Caesar’s right hand man is a more embittered ape, Koba, who was captured, tortured, and scarred by humans for a lot of his life. He’s got a justifiable chip on his shoulder, which makes his villainous turn a teensy bit sympathetic, a little less black and white, even though it’s obviously not these innocent, wide-eyed, good humans that deserve to be attacked. Much to the chagrin of Koba and his followers, Caesar agrees to let the humans come do their work on the dam. They tread lightly around each other for much of this time, the key word “trust” being a thing that’s difficult for both sides to earn.

Then, the tense but amicable developing relationship between human and ape is swiftly destroyed by one heck of a misunderstanding, and what proceeds is all out war. It becomes clear early on that the real evil, the thing that causes the most problems in this world, is the existence of guns. There’s a lot of character development and miscommunication that results in bad situations in this movie, but the one thing that remains 100% clear is that bullets are no good. Ever. Guns are unequivocally bad. Hear that, middle American NRA Republicans? Bad. As in, not good.

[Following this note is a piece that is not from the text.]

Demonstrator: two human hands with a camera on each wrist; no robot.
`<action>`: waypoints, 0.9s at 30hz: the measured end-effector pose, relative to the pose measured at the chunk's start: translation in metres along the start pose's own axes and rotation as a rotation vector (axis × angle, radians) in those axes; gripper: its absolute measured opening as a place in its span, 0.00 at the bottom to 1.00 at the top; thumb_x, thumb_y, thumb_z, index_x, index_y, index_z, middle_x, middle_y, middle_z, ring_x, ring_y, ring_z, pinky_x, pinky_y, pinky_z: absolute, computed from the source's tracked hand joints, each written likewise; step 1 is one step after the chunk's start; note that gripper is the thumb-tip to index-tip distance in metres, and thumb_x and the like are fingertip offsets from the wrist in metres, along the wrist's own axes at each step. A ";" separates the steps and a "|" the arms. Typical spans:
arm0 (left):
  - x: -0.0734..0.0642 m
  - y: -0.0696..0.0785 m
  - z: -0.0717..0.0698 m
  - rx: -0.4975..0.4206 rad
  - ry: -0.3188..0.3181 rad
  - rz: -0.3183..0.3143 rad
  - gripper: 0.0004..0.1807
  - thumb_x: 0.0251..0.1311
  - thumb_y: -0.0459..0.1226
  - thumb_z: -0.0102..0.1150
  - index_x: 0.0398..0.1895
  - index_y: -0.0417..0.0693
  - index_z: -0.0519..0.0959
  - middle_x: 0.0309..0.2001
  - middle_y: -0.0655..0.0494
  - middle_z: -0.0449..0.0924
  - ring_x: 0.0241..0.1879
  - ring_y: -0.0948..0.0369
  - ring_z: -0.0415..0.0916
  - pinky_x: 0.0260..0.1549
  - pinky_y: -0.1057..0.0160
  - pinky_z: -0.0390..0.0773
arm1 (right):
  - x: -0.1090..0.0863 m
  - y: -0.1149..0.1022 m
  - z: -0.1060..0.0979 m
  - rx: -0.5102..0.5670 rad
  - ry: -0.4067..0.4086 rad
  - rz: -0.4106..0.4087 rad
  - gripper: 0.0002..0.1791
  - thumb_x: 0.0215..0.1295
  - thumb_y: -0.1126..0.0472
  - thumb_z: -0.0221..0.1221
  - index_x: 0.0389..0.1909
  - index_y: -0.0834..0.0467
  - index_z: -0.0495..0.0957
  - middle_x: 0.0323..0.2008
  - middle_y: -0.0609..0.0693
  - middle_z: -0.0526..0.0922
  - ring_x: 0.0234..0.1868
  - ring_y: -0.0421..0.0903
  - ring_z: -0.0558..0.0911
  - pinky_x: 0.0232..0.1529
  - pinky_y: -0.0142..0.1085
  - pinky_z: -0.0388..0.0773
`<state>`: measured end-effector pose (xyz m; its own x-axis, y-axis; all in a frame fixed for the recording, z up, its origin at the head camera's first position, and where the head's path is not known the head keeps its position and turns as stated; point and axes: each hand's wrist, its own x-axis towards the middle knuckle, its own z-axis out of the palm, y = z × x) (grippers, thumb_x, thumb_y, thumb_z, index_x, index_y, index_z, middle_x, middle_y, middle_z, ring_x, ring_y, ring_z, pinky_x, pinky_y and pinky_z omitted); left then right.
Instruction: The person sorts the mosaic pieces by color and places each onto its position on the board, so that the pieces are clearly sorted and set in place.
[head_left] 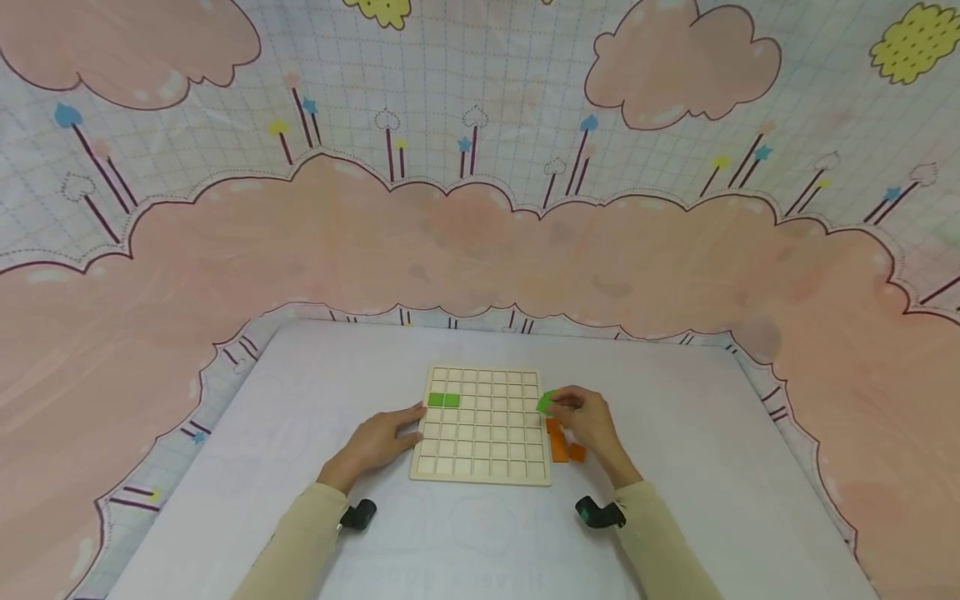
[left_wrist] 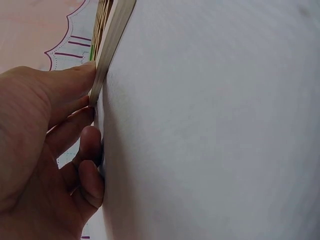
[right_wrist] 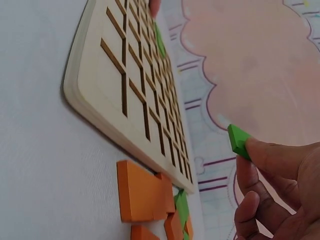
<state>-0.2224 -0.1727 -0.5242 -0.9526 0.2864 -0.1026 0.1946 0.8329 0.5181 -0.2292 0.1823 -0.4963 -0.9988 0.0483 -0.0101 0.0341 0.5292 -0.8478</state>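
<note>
A pale wooden grid board (head_left: 480, 479) lies flat on the white table, with two green square tiles (head_left: 444, 400) side by side in cells at its left. My left hand (head_left: 381, 437) is at the board's left edge; in the left wrist view the thumb (left_wrist: 75, 80) and a finger touch that edge. Beyond the right edge, my right hand (head_left: 588, 417) pinches a green tile (right_wrist: 238, 139) between thumb and index finger, raised above the table. Several orange pieces (right_wrist: 140, 192) lie below this hand, close beside the board, with more green (right_wrist: 182, 207) among them.
The white table (head_left: 637, 383) extends around the board on all sides. Behind it hangs a cloth backdrop (head_left: 480, 242) printed with clouds. Each wrist wears a black device, one at the left wrist (head_left: 358, 514) and one at the right wrist (head_left: 600, 512).
</note>
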 end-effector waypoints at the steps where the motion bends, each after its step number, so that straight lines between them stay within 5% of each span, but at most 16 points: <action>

Andy Serkis, the king of virtual acting, plays Caesar with great dignity. Jason Clarke is solid, Keri Russell is Felicity, and Gary Oldman, who plays the other founder of the human camp, the Shawn Hunter to Jason Clarke’s Cory Matthews, if you will, plays, as we’ve recently discovered, his crazy old self. Dawn of the Planet of the Apes is a heavy-handed sci-fi epic in a most traditional sense. The morals of the story are more than clear. Characters learn their lessons, then tell the audience exactly what they’ve learned. It’s all-encompassing in kind of a magnificent way. Dawn of the Planet of the Apes marks a return of that vintage attitude of telling big, unambiguous tales in a larger-than-life way. It’s old-school and impressive. You know what’s bad though? Guns. Guns are bad.